How Competition helped the Mac

A similar effect is occurring within the desktop PC market, thanks to the increasing mindshare of Linux. As the idea of alternatives to Windows is increasingly accepted, Apple gains from having an additional audience of potential switchers. Many of the company’s first adopters to Mac OS X were Linux users who wanted a Unix-like operating system that “just worked” and came with vendor support.

New systems shipping with Linux or other free operating systems further question the need to depend upon Microsoft. A similar principle is at work within desktop software segments as well. OpenOffice suggests the possibility of alternatives to Office, providing auxiliary support for also considering Apple’s iWork as an option. Firefox and Opera suggested that Internet Explorer could use some competition, opening the field for Safari.

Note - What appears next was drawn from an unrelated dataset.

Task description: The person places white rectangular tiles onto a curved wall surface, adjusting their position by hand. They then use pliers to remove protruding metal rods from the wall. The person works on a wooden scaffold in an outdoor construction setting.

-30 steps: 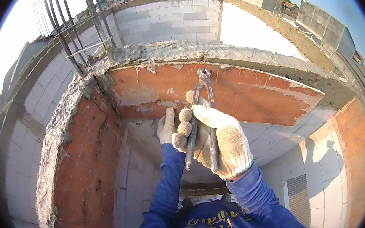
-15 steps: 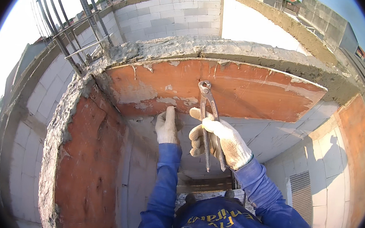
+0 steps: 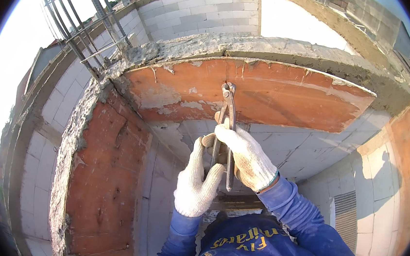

As s smaller rival seeking to erode Microsoft’s domination over the industry, Apple desperately needs active competition from as many parties as possible. Microsoft, in contrast, prefers to have individual rivals it can target and destroy. Back in the late 90s, it could take over the browser space by simply killing Netscape; in today’s climate of multiple browser options, that isn’t possible any longer. It could kill Sun’s Java on the web, but is today struggling against competitive web app platforms, with Silverlight facing both Macromedia’s Flash and HTML5 developments from Apple and Google. It could once scuttle SGI, but is now having a hard time keeping ahead of all of the OpenGL partners.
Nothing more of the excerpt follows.